Lines outside the range are not wanted. Give again exactly the lines between the line holding "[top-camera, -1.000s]" and the line holding "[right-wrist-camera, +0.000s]", inclusive, from the listing below.

----------------

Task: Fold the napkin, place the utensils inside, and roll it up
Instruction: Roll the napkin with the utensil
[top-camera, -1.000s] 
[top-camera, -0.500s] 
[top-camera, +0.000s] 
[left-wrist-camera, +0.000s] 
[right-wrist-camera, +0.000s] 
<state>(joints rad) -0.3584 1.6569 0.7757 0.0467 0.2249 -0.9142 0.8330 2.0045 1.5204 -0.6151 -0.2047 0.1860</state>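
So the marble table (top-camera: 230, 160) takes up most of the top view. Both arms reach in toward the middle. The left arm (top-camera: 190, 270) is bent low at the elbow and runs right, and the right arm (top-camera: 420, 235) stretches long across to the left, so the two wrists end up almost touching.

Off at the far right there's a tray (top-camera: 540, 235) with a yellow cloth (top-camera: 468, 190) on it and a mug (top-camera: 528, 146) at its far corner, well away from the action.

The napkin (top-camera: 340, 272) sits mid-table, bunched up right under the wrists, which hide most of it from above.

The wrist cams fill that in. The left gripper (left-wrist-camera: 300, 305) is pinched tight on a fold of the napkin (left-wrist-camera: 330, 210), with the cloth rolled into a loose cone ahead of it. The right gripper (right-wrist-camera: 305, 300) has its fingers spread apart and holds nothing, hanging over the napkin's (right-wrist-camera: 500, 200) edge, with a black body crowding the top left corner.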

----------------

▶ [SOLUTION TO THIS TASK]:
[top-camera, -1.000s] 
[top-camera, -0.500s] 
[top-camera, +0.000s] 
[left-wrist-camera, +0.000s] 
[right-wrist-camera, +0.000s] 

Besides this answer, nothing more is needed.